Another option outside of traditional archive storage systems is cloud storage services. Cloud has the advantage of not taking up any of your data center footprint and never running out of capacity. Some cloud providers via third-party archive solutions also can provide complete data integrity checking. They also, of course, have the advantage of a pay-as-you-go license, so the upfront investment is minimal. The downside to these systems is that they are pay-as-you-grow as well. You keep paying and paying. Storing terabytes and terabytes of information in the cloud for decades could be very expensive over time.
[ Wondering how cloud storage differs from online? Read Online Backup Vs. Cloud Storage. ]
There is the option to build your own cloud storage system in house; in other words, a private cloud. As I recently described in my article "What is Object Storage," most of these systems tend to use an object file layout. This gives them tremendous scalability and consistent performance even as the amount of archive data increases. Leveraging an object layout also provides the foundation for doing continuous data verification.
These systems also tend to scale one node at a time, providing a similar pay-as-you-grow capability. Unlike the cloud, though, you own it. This has its pros and cons. There is also the challenge that you have to store all your data on disk. That means these systems need to be powered and running in order to operate. Few scale-out object storage systems have developed the capability to "spin-down" nodes.
Finally, there is tape. Tape wins hands down for price competitiveness and for power efficiency. The above technologies all provide near-instant retrieval. Tape does not. But you have to ask yourself, if a request comes in for data that is 10 years old do you really need to recover it in seconds?

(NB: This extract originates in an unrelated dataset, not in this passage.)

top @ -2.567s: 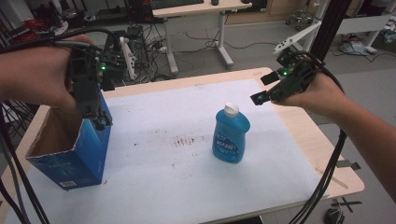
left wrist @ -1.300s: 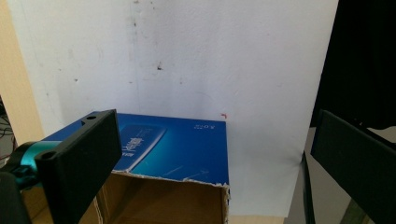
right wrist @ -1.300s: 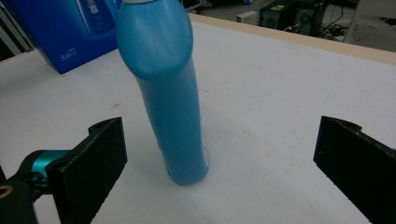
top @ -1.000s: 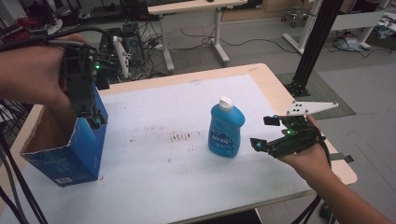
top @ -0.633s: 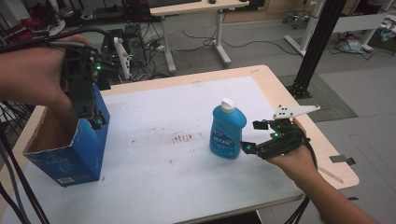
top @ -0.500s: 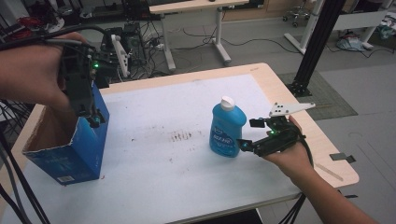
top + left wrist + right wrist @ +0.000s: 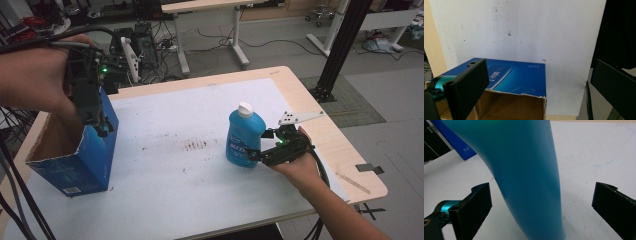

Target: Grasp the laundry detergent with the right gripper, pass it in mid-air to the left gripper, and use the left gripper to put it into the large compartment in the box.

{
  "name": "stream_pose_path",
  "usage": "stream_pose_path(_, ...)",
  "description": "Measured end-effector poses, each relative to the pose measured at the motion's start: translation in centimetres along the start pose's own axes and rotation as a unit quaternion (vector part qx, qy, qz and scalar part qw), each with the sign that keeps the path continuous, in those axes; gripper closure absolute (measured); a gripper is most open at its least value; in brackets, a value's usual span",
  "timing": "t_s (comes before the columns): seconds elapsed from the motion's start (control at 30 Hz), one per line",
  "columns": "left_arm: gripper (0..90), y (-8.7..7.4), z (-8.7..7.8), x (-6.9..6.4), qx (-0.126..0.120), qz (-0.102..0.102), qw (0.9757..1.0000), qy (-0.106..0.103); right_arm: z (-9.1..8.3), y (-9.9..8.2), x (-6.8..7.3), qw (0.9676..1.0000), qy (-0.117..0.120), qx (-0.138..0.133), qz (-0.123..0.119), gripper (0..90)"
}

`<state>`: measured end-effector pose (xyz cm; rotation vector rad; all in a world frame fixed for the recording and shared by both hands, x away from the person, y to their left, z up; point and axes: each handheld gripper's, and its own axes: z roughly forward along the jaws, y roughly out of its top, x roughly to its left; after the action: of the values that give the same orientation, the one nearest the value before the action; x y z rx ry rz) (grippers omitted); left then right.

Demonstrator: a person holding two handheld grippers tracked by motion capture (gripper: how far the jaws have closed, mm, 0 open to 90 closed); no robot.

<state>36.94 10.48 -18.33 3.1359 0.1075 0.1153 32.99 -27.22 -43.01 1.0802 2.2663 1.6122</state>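
One blue bottle (image 7: 244, 134) upright on desk (image 7: 310, 105). One blue box (image 7: 75, 150) far left of bottle. Right claw (image 7: 257, 145) wide, around bottle. Left claw (image 7: 97, 120) wide, over box edge.

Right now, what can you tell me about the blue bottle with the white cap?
The translucent blue plastic bottle stands upright on the white table sheet, toward its right side. It has a white cap on top, a label with pale lettering on its front, and a body that widens downward. The right gripper brackets its lower body, fingers open on both sides, not visibly touching.
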Motion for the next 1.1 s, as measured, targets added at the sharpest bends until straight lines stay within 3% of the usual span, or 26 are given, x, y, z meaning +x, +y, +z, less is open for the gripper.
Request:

Or can it wait a few minutes for the tape to be loaded into a tape drive, found and then recovered? If that is the case then tape might be for you.
Another concern about tape is data integrity. As we discussed in our webinar The Four Reasons The Data Center is Returning To Tape, tape cartridges have actually been proven to be more reliable than a disk drive but they don't have the built-in data integrity checks that some of the above methods do. However, some archiving solutions that support tape provide the ability to perform scheduled scans of tape drives so that integrity can be assured.
So, which one to pick? Most vendors mistakenly look at the archive target as a zero sum game. It all must be on their hardware. We find that most data centers are better served by a mixed approach that leverages two or more of the above solutions: Use disk for the medium-term archive of data, and tape for the long-term deep archive. In fact, in an upcoming column I'll discuss how to leverage tape with either a private or public cloud.